START EXTRACTED MATERIAL

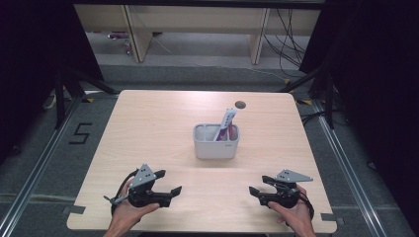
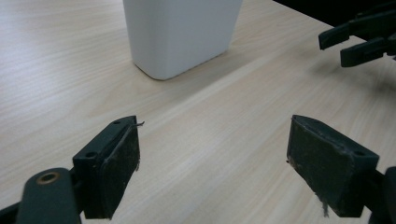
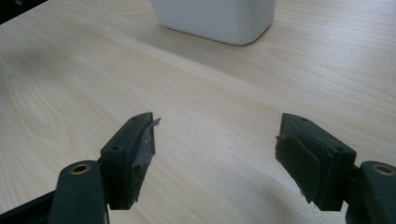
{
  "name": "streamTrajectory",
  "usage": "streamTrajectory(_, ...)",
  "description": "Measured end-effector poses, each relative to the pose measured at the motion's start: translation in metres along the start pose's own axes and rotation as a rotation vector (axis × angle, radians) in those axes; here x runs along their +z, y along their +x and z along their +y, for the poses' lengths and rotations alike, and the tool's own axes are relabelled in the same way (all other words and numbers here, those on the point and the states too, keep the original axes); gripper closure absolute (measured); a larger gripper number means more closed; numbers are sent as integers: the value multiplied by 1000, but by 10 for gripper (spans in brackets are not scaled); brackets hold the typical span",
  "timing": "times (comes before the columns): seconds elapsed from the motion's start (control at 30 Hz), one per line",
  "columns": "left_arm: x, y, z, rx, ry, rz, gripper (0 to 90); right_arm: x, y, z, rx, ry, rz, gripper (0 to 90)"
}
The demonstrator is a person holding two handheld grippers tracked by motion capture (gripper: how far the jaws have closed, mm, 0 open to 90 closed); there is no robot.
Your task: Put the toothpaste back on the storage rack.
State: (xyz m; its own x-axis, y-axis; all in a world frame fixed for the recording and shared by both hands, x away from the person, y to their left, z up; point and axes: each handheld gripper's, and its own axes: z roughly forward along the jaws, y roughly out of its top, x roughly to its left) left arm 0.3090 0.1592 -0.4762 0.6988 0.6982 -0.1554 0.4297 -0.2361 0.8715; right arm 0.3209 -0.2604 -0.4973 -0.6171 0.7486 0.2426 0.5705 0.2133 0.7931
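A white two-compartment holder (image 1: 216, 143) stands in the middle of the wooden table (image 1: 148, 128). A white and purple tube (image 1: 228, 121) leans upright in its right compartment. My left gripper (image 1: 169, 181) rests near the front left edge, open, nothing between its jaws. My right gripper (image 1: 260, 184) is near the front right edge, also open and empty. Both point inward toward each other. In the left gripper view the open gripper (image 2: 212, 135) faces the holder (image 2: 182, 32), with the right gripper (image 2: 348, 42) at the top right. In the right gripper view the open gripper (image 3: 217, 135) sits short of the holder (image 3: 219, 18).
A round cable hole (image 1: 240, 104) lies in the table behind the holder. Bare wood stretches between the two grippers and the holder. Dark curtains and stand legs flank the table; a wooden bench and cables are on the floor beyond.
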Motion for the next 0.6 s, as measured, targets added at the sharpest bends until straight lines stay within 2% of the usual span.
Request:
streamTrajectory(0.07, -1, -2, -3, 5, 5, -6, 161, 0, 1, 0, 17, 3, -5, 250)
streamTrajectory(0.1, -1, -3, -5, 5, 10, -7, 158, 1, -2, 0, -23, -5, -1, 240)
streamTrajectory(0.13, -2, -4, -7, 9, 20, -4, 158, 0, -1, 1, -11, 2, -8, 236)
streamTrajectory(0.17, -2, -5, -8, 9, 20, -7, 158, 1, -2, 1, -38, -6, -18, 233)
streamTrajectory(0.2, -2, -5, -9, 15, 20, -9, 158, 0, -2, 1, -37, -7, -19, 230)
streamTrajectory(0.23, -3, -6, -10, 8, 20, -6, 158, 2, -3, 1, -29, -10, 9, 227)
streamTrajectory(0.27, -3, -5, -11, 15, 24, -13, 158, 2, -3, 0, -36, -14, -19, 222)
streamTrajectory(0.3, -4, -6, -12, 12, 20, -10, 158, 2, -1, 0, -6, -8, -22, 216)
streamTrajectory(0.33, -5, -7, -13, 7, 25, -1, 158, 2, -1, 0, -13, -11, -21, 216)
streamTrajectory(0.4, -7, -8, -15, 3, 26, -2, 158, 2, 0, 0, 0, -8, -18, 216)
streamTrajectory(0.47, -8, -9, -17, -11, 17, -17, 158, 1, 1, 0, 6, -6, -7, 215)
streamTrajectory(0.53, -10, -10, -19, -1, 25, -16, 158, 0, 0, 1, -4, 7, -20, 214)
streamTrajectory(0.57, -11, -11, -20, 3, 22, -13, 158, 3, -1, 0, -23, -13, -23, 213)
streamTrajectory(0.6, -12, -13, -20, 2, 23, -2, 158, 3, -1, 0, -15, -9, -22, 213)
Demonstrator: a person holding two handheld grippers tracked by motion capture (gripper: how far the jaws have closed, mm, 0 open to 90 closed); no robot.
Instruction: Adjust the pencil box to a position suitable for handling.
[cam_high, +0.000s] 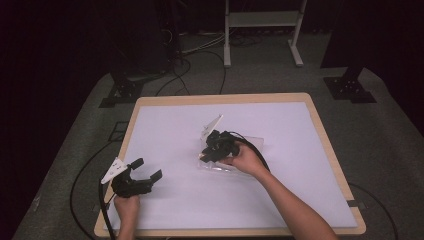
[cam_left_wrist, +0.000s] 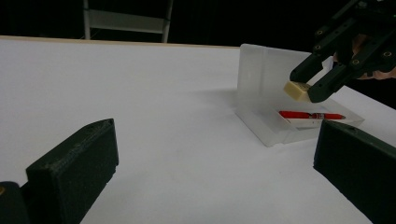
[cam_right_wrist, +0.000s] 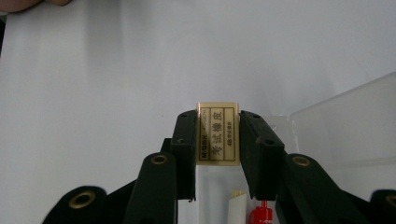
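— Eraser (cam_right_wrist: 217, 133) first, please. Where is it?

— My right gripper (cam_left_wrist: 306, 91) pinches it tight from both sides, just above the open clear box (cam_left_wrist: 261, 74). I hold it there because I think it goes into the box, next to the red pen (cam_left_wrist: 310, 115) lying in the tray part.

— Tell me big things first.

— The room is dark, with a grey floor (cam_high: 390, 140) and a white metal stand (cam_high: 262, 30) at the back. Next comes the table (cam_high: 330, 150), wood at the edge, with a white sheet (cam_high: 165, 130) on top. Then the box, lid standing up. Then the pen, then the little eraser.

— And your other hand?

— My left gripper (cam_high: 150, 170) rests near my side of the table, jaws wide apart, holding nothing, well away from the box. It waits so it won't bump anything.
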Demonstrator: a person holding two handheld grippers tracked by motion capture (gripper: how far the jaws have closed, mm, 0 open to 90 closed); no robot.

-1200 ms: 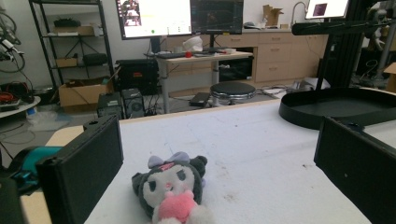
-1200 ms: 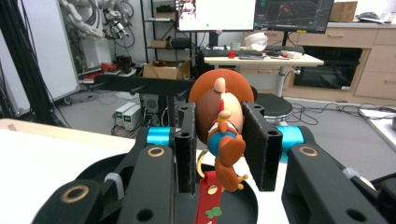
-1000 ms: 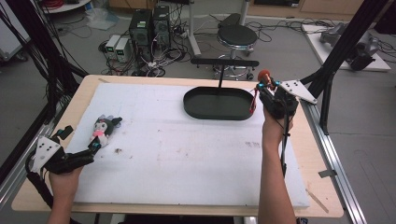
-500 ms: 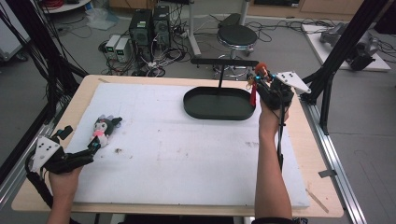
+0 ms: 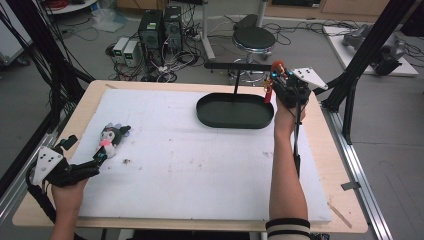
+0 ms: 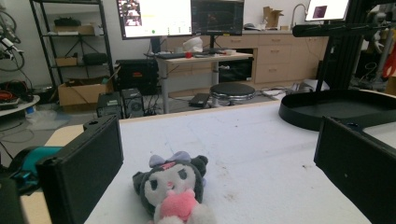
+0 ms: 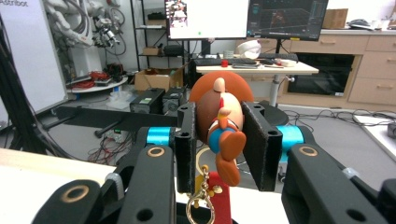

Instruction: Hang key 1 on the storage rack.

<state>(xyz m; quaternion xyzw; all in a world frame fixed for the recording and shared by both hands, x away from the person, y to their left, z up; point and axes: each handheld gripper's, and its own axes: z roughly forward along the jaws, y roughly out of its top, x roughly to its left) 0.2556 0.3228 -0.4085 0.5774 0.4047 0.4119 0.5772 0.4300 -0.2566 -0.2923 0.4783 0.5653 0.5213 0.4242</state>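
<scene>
Right gripper [image 7: 219, 144]: jaws clamped on a smooth, rounded figurine [image 7: 220, 123] with a gold keyring, held at the oval black tray's [image 5: 215, 117] 2 o'clock. Left gripper [image 6: 219, 172]: jaws apart, flanking a fuzzy plush doll [image 6: 175, 189] on the white mat.

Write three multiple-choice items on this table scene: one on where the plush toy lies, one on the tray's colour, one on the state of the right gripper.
1. The plush toy lies:
A. in the tray
B. on the white mat, between the open left gripper's jaws
C. on the floor

2. The oval tray is:
A. black
B. white
C. red

3. The right gripper is:
A. open and empty
B. shut on the figurine keychain
C. lying on the mat

Key: 1 B, the left gripper view shows the toy on the mat. 2 A, the high view shows it black. 3 B, the pads clamp the figurine.
</scene>
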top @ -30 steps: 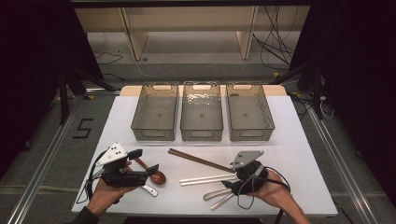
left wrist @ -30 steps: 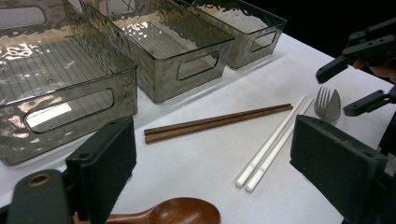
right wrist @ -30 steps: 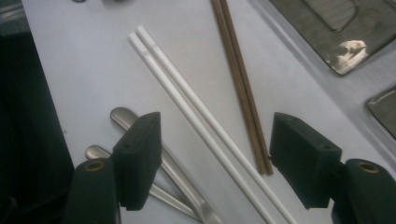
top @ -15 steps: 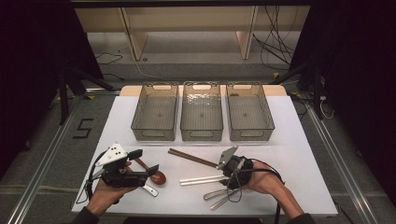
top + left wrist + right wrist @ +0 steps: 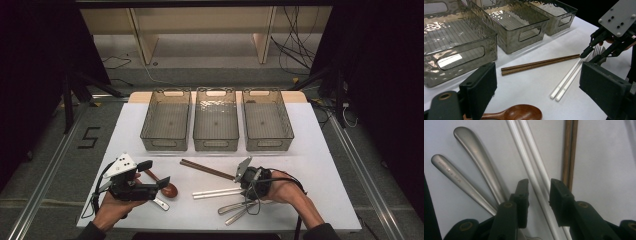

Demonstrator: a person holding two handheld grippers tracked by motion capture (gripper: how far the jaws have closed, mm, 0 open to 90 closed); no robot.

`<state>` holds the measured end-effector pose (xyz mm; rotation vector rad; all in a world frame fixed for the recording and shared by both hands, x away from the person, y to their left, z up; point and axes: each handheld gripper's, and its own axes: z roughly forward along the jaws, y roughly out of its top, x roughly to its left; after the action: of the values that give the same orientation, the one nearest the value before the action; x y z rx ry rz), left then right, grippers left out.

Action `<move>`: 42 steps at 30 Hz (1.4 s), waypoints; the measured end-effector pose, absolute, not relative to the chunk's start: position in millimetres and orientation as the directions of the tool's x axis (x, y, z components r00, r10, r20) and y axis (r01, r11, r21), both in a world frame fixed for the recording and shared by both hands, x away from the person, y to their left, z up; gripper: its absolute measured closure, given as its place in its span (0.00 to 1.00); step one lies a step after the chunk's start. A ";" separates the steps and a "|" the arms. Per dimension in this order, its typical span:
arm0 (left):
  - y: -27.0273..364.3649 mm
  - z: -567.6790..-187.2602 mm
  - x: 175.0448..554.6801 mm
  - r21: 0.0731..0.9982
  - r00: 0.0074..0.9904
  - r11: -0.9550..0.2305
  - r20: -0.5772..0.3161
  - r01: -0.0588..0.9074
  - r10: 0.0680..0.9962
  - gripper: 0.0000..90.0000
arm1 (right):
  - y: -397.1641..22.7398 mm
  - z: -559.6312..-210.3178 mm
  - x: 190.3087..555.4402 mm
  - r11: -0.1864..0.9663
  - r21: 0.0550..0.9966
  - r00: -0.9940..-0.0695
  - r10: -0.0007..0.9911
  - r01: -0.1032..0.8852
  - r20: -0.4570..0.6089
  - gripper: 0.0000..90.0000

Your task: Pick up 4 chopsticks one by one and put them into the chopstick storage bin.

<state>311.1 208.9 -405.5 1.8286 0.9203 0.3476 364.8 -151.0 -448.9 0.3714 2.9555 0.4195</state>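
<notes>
**White chopsticks lie between the closing jaws**

The right hand-held gripper (image 5: pixel 537 192) points down at the surface (image 5: pixel 325 165), and its jaws have just been closing: they stand narrow, with a gap left. The white chopsticks (image 5: pixel 529 162) run straight through that gap, their long axis lying along the gripper's own line of sight, away from the jaws. The pads do not yet seem to press on them. Just to one side of the jaws lie the two metal handles (image 5: pixel 474 162) of cutlery; on the other side, just beside the pad, the brown chopsticks (image 5: pixel 569 150).

The left hand-held gripper (image 5: pixel 150 175) hovers with jaws wide and nothing between them, the wooden spoon (image 5: pixel 520 112) just below it. The white pair is well off to its side, so the right hand is plainly the nearer one. Beyond both stand three clear bins (image 5: pixel 215 117).
</notes>
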 end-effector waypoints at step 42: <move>209.6 -406.3 311.5 0.878 0.663 -0.191 -0.174 0.439 0.728 0.15 | -135.5 -455.1 373.6 0.993 0.118 -0.991 0.022 0.006 -0.133 0.95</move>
<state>311.5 209.6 -406.3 1.8290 0.9281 0.3437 373.6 -135.5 -455.1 0.0212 3.0016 0.1774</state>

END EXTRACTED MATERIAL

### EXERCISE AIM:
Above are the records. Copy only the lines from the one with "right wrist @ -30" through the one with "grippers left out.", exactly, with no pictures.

### OUTPUT FOR THIS EXERCISE:
right wrist @ -30 steps: 
top @ -15 steps: 
top + left wrist + right wrist @ +0 steps: 

Demonstrator: a person holding two handheld grippers tracked by motion capture (gripper: how far the jaws have closed, mm, 0 open to 90 closed); no robot.

`<state>` holds the measured end-effector pose (xyz mm; rotation vector rad; all in a world frame fixed for the recording and shared by both hands, x away from the person, y to their left, z up; point and axes: each handheld gripper's, and its own axes: z roughly forward along the jaws, y roughly out of its top, x roughly to its left; after the action: of the values that give the same orientation, the one nearest the value before the action; x y z rx ry rz), left then right, grippers left out.

There is nothing else to this exercise.